> [YOUR ASSIGNMENT]
Read the data line by line and say how many lines contain the string "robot", giving the number alone.

--*--

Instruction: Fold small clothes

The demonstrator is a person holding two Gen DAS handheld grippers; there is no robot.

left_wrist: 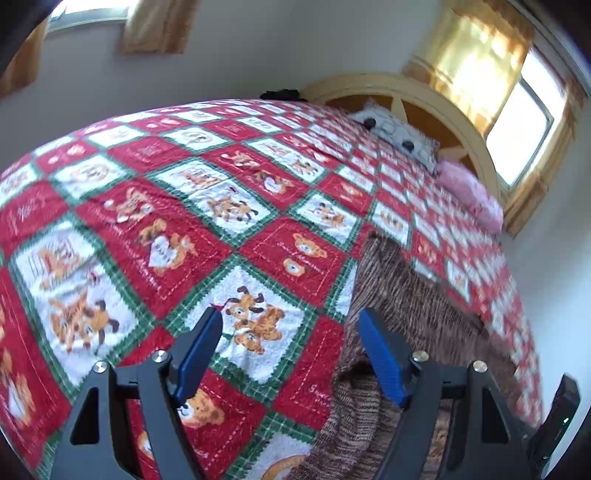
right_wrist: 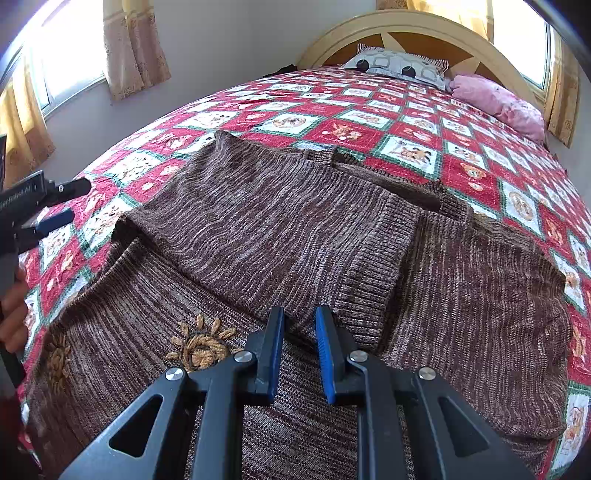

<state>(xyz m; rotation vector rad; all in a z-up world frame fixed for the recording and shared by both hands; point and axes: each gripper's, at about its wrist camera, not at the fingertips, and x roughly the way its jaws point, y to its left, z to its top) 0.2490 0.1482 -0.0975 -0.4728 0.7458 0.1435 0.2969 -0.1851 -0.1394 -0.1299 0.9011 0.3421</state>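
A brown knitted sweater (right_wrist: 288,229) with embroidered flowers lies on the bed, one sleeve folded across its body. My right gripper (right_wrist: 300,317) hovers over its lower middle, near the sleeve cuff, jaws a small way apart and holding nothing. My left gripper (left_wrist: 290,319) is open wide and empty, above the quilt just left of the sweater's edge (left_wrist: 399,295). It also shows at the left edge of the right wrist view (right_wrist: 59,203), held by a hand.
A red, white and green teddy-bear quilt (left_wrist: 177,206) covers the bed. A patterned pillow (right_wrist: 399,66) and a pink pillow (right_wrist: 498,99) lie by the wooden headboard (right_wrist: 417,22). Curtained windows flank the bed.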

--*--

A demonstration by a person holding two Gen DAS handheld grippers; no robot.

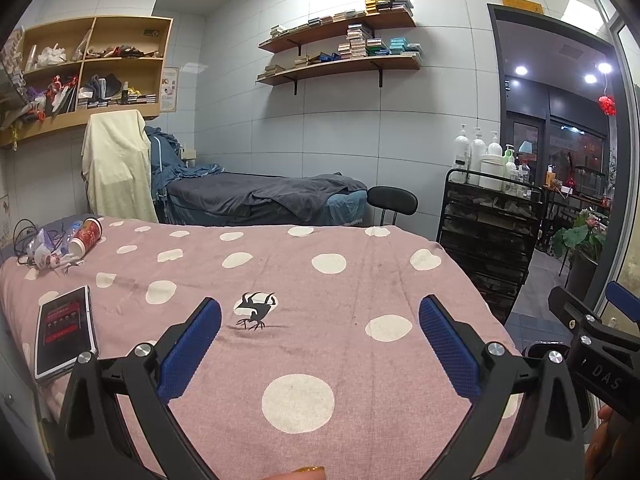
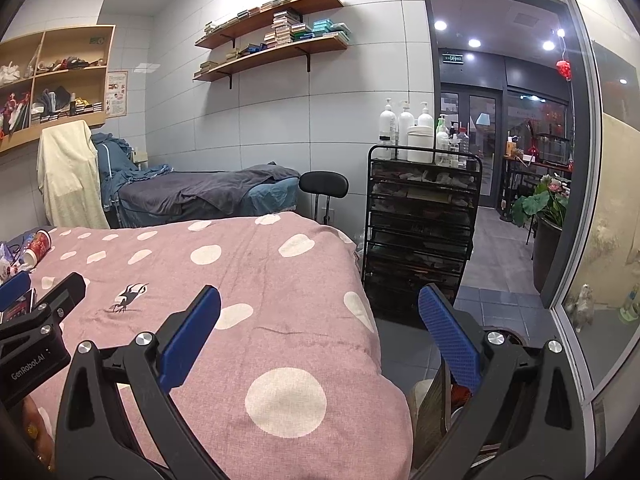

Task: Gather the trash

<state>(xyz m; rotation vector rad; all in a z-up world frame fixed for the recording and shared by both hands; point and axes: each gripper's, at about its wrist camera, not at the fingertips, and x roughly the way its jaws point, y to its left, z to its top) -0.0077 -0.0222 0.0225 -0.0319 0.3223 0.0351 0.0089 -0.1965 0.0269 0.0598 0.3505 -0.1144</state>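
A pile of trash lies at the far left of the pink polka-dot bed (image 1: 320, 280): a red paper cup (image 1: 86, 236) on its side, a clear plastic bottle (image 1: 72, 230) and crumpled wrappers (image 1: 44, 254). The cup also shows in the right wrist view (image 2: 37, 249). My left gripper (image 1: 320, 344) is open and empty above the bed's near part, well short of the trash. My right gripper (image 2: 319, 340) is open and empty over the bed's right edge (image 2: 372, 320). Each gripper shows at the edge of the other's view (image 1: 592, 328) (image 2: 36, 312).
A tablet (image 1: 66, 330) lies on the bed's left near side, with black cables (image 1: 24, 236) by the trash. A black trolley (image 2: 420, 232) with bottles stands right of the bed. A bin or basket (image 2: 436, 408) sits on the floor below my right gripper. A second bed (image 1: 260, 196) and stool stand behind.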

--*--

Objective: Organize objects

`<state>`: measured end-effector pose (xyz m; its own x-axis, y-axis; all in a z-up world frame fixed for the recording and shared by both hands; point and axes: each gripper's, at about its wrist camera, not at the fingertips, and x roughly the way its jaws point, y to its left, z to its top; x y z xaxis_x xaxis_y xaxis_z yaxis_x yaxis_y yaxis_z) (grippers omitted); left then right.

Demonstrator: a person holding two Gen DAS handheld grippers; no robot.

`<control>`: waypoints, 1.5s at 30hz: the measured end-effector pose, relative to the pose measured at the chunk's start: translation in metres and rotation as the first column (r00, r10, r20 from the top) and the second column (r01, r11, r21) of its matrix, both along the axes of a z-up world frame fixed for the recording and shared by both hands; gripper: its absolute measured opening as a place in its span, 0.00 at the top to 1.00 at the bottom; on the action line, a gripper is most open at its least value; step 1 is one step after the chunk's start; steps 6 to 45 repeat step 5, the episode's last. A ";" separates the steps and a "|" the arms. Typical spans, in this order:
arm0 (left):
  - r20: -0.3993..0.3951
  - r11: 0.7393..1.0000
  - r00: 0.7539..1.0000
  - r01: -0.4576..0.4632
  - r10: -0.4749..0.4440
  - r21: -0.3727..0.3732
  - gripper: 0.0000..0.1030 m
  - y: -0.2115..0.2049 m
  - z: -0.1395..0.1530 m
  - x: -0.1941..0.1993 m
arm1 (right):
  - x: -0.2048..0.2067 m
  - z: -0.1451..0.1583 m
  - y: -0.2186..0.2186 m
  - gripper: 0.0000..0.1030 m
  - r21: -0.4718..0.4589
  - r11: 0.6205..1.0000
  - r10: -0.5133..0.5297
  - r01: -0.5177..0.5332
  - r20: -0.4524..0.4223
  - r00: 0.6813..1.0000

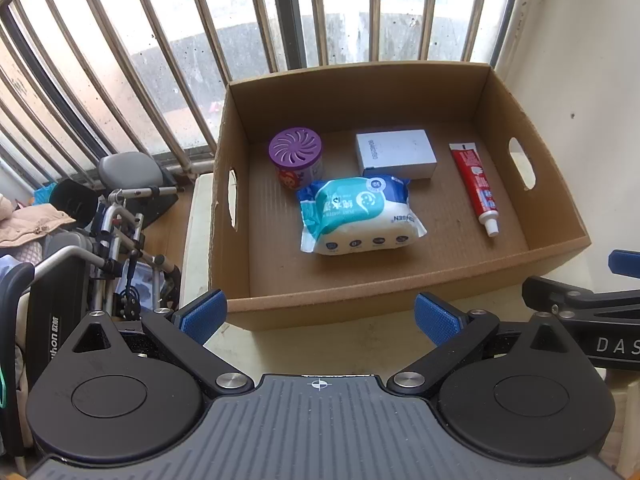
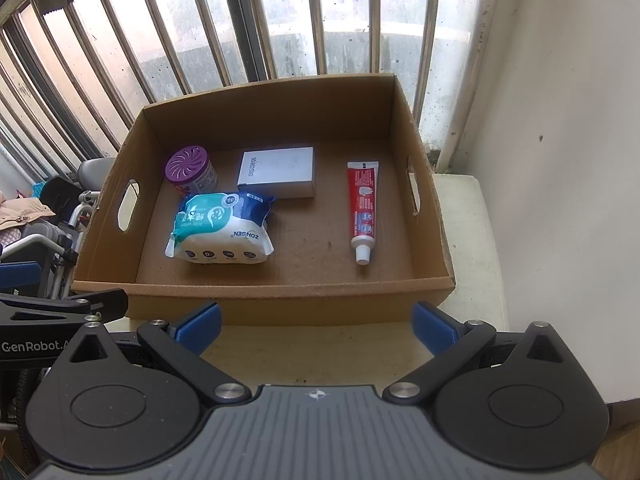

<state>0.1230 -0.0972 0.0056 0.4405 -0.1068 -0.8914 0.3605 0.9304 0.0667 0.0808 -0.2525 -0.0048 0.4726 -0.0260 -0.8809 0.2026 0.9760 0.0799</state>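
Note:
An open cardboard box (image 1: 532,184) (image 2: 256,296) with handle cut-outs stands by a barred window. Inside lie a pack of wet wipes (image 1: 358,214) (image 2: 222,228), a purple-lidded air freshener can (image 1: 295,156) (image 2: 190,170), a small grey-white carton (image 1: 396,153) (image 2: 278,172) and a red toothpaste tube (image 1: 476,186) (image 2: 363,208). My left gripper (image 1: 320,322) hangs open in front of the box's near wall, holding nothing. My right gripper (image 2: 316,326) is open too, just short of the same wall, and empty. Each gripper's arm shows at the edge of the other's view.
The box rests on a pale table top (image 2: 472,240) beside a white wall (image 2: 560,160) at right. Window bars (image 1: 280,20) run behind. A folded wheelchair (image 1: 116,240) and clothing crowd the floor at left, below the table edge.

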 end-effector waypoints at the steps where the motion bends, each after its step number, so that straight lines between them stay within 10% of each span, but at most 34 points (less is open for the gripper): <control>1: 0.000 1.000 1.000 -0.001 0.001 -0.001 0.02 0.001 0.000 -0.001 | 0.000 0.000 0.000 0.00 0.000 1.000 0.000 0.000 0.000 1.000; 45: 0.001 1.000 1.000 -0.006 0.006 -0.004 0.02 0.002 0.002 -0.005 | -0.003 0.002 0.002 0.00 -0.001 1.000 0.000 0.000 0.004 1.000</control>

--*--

> [SOLUTION TO THE EXERCISE]
3